MSC Cruises - Solo Cabins, Family Restaurants & more to come

MSC CRUISES

MSC Cruises wants to be the cruise line for everyone, and it has to be. With an investment of $10.2 billion in expanding its fleet with 11 additional ships, new and more versatile options will have to cater to its international audience, old and young, families and singles, who might differ in language, income and even sense of humor.

"Having big ships, we are able to accommodate different types of customers," said Gianni Onorato, CEO of MSC Cruises, in an interview with Cruise Critic at Fincantieri shipyard in Monfalcone, Italy, where its Seaside-class ships are under construction.

Big they will be: MSC Seaside and MSC Seaview, debuting in December 2017 and June 2018 respectively (with an option for a third ship), will have 5,179 passengers each; the Meraviglia Class -- launching 2017 through 2019 -- will accommodate 5,700 passengers each; the Meraviglia Plus Class -- launching 2020 and 2022 -- will carry 6,297 passengers; and when the World Class debuts sometime around 2022, those four ships will have an unprecedented capacity for 7,000 passengers each. From 2017 to 2026, MSC expects to nearly triple its total number of passengers from 2 million to more than 5 million.

"We are addressing everyone, so each one can find a favorite place and each one can find the right restaurant to go to," Onorato said. "[Seaside] is our first experience with a multiple number of restaurants, including one area fully dedicated just for families with kids."

MSC Seaside has 111 modular cabins that accommodate more passengers, and The Reserve will be a casual restaurant exclusively for families. Other restaurants span a three-part Asian Market Kitchen (pan-Asian, sushi and teppanyaki) helmed by celebrity chef Roy Yamaguchi, along with an American steakhouse called the Butcher's Cut, while passengers in the expanded Yacht Club will have a dedicated restaurant.

To fit in with MSC’s four dining options (Classic, My Choice, Flexi and Yacht Club's private dining), entertainment has also moved from two set seatings to multiple shows each night. This also accounts for older Americans who may enjoy an early meal or Italians who tend to dine late. "We increased the acts so there are options to see the show tonight, tomorrow, 6 p.m. or 10 p.m,” said Onorato.

Technology will also help people decide where and how to eat. Reportedly similar to Carnival Corp.'s new Ocean Medallion, MSC will have an app to download before your cruise so you can fill in your preferences. Other features are expected to include reservations, wayfinding onboard, a kids locator to find your child, and an interactive gallery that automatically presents your photos as soon as you enter the digital corridor. For the time being, MSC is sticking with a cruise card, but a bracelet -- similar to a smartwatch -- is also an option. A second phase, in conjunction with associates such as Samsung, is expected to add the ability to enter a store and virtually try on clothes using a digital mirror.

Advanced technology will also be used in the kids' clubs, from interactive game tables to social video play. Facial recognition technology might eventually detect your profile so the shopkeepers know who you are, what you like and your shopping habits.
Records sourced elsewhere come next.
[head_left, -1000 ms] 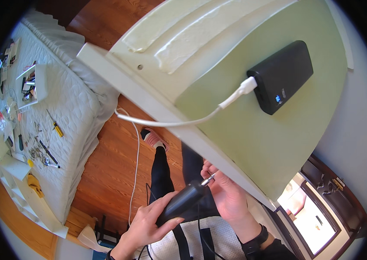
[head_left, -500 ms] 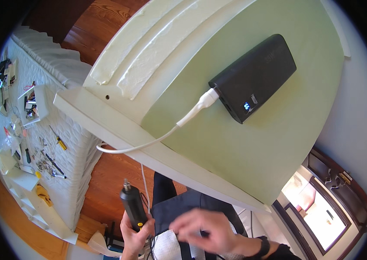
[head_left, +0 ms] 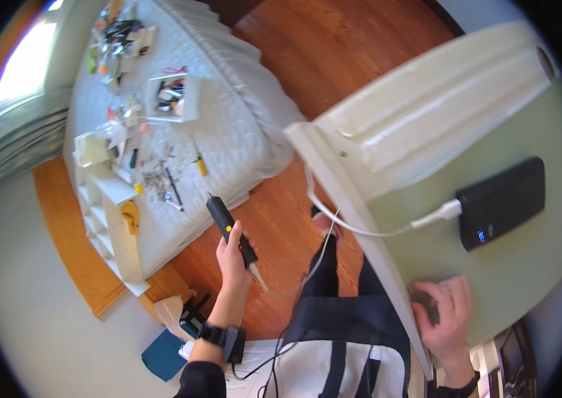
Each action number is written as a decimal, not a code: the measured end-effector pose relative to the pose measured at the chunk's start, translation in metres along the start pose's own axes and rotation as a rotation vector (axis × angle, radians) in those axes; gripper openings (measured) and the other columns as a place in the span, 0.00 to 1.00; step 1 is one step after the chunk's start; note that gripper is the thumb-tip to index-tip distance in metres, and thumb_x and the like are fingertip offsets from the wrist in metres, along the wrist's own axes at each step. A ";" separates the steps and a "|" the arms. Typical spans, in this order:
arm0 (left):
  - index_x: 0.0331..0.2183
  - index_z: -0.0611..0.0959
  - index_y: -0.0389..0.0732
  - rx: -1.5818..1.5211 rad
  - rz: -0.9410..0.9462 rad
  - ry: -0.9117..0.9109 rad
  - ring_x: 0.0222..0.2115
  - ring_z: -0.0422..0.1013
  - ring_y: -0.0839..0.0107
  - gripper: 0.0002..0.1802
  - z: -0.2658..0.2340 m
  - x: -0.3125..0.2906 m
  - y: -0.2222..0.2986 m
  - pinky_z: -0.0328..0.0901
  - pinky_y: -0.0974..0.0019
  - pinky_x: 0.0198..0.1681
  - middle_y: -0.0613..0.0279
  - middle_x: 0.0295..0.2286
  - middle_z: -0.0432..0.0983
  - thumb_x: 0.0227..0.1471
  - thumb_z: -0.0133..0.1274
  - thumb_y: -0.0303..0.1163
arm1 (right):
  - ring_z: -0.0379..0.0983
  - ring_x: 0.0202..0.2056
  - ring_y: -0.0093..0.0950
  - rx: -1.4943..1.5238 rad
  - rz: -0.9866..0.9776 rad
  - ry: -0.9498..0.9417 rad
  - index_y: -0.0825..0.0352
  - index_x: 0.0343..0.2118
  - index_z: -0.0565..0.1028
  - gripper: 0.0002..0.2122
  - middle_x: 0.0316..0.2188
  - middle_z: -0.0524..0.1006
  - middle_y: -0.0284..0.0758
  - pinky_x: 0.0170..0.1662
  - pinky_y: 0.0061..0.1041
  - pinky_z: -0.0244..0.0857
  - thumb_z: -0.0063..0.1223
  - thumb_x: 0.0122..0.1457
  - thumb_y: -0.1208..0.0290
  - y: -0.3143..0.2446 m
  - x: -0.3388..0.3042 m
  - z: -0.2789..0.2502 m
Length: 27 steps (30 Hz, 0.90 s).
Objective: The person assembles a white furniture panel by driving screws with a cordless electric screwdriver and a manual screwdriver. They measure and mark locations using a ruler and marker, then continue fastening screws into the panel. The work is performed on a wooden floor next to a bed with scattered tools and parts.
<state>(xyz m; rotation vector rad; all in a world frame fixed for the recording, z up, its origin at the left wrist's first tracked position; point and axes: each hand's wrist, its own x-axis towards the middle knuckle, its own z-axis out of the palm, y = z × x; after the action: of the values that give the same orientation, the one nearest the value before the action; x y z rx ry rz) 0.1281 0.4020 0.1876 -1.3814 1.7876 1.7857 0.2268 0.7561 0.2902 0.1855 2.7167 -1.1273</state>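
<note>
In my left hand (head_left: 233, 259) is a slim black handheld electric tool (head_left: 222, 219) with a yellow button and a metal tip, its tip pointing up and away toward the bed. A white cable (head_left: 314, 265) runs from the tool's lower end toward the pale cabinet-like piece. My right hand (head_left: 445, 312) is over the piece's green surface (head_left: 493, 278), close to its white edge (head_left: 360, 225), fingers loosely bent and apart with nothing in them. Farther up the green surface lies a black power bank (head_left: 503, 202) with a small lit display, a white plug (head_left: 437, 215) in its end.
Left of me, the white quilted bed (head_left: 228, 126) holds a white tray (head_left: 190, 99) of tools, a yellow-handled screwdriver (head_left: 201, 166), a yellow cloth (head_left: 130, 215) and several loose small parts. Wooden floor (head_left: 287, 219) shows between bed and cabinet piece. A teal box (head_left: 163, 355) stands lower left.
My view has swung left, showing more of the bed. The left hand has carried the tool up and forward, away from my lap. My right hand has moved from my lap to the green surface's edge.
</note>
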 end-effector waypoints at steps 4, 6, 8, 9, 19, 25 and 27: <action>0.29 0.72 0.41 0.222 0.236 0.154 0.14 0.67 0.73 0.13 -0.038 0.092 0.002 0.62 0.68 0.16 0.66 0.17 0.68 0.57 0.56 0.38 | 0.60 0.28 0.32 0.004 0.042 0.010 0.63 0.37 0.73 0.22 0.29 0.64 0.35 0.31 0.28 0.56 0.68 0.36 0.81 -0.004 0.005 -0.002; 0.28 0.72 0.40 0.405 0.334 0.186 0.13 0.66 0.73 0.14 -0.048 0.136 0.002 0.61 0.67 0.15 0.65 0.16 0.69 0.57 0.55 0.39 | 0.60 0.28 0.31 0.004 0.132 -0.007 0.63 0.37 0.72 0.21 0.30 0.64 0.36 0.31 0.28 0.55 0.67 0.36 0.81 -0.005 0.007 -0.001; 0.33 0.73 0.34 0.691 0.453 0.211 0.15 0.70 0.68 0.19 -0.050 0.175 0.004 0.63 0.63 0.17 0.58 0.18 0.72 0.53 0.58 0.41 | 0.57 0.29 0.30 0.028 0.223 -0.001 0.64 0.35 0.70 0.21 0.31 0.61 0.36 0.32 0.27 0.54 0.66 0.35 0.83 -0.009 0.006 0.001; 0.35 0.73 0.33 0.823 0.466 0.213 0.17 0.73 0.63 0.22 -0.048 0.192 0.003 0.65 0.60 0.20 0.54 0.19 0.73 0.52 0.60 0.42 | 0.56 0.29 0.29 0.001 0.278 -0.004 0.64 0.35 0.69 0.21 0.31 0.60 0.35 0.33 0.27 0.53 0.66 0.35 0.83 -0.010 0.007 0.003; 0.36 0.83 0.36 0.992 1.075 0.117 0.37 0.69 0.52 0.16 -0.022 0.290 0.031 0.65 0.57 0.42 0.49 0.36 0.72 0.56 0.54 0.40 | 0.52 0.31 0.26 0.011 0.519 0.002 0.64 0.34 0.66 0.20 0.31 0.58 0.31 0.45 0.21 0.51 0.59 0.37 0.86 -0.008 0.002 0.002; 0.38 0.83 0.38 1.200 0.841 0.579 0.38 0.71 0.51 0.14 -0.116 0.340 0.051 0.66 0.54 0.45 0.47 0.37 0.75 0.52 0.55 0.36 | 0.52 0.31 0.24 -0.037 0.503 0.027 0.65 0.35 0.66 0.16 0.28 0.57 0.28 0.62 0.28 0.41 0.59 0.42 0.77 0.017 -0.014 0.001; 0.38 0.82 0.36 1.326 0.676 0.606 0.41 0.72 0.49 0.16 -0.152 0.363 0.057 0.66 0.52 0.47 0.44 0.40 0.76 0.49 0.56 0.37 | 0.55 0.34 0.24 -0.034 0.540 0.035 0.67 0.39 0.66 0.19 0.31 0.60 0.30 0.65 0.30 0.39 0.60 0.44 0.75 0.026 -0.024 0.000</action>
<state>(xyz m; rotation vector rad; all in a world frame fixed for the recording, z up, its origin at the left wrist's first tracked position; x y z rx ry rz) -0.0360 0.1025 -0.0150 -0.7232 3.0152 -0.0874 0.2548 0.7734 0.2783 0.8750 2.4734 -0.9162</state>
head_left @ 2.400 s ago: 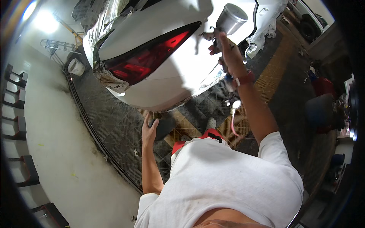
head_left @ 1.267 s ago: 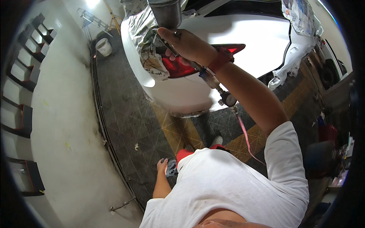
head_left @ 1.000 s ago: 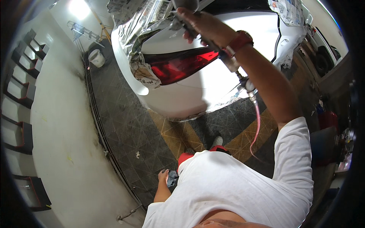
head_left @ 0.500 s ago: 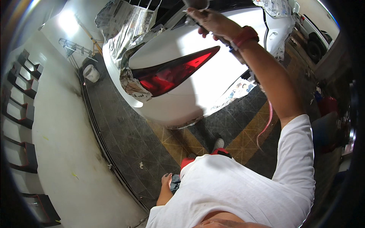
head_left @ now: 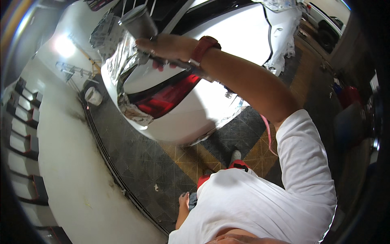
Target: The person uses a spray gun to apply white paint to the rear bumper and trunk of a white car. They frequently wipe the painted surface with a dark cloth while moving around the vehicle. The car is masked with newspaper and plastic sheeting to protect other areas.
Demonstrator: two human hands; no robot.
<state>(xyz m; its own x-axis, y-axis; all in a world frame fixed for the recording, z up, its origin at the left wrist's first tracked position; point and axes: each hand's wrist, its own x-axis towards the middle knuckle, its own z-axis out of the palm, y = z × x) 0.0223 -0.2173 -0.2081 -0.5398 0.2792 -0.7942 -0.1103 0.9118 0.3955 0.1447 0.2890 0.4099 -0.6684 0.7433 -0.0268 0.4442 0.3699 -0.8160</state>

"We need to combine the traditional way ships are built today with new technology, which changes a lot," Onorato said. "Our priority with Meraviglia was to make sure the aft lounge accommodated Cirque du Soleil, which is even more complicated than your regular show. Normally the theater is the first thing you do, and this time it was the theater and the show lounge because the needs and requirements are changing all the time."

Cirque performances onboard will combine food and drink in unique ways, priced at 10 euros for drinks and a show or 35 euros for dinner and a show.

Cruise Critic can also exclusively reveal that MSC Cruises is actively investing in the future of single travelers, with plans to build solo cabins and a shared lounge with a TV and library. The solo cabins will debut on Meraviglia, with a special price instead of a supplement, the line revealed to us.

When asked if the line is targeting the millennial demographic, Onorato said: "Millennials are couples, families and also made of singles, so this is a sub category of everyone."

In our tour of first-in-class MSC Seaside today, about ten months from launch, we learned it will have the most outdoor space of any cruise ship, the highest ratio of outdoor space per passenger, the longest zip line at sea, panoramic glass elevators that rise non-stop from the atrium to the top decks, a glass-bottom skywalk overlooking the aft decks, a full-size bowling alley, 20 bars, restaurants that can accommodate 1,000 people, and a DJ booth made from half a Cadillac. The ship also has an innovative, energy-saving hull design and an engine room in the middle (rather than the aft) to balance the indoor/outdoor space ratios.

The coin ceremony, which officially marks construction on MSC Seaview, the next vessel in the Seaside Class, is scheduled for tomorrow at the Fincantieri shipyard, where Cruise Critic will be covering it live.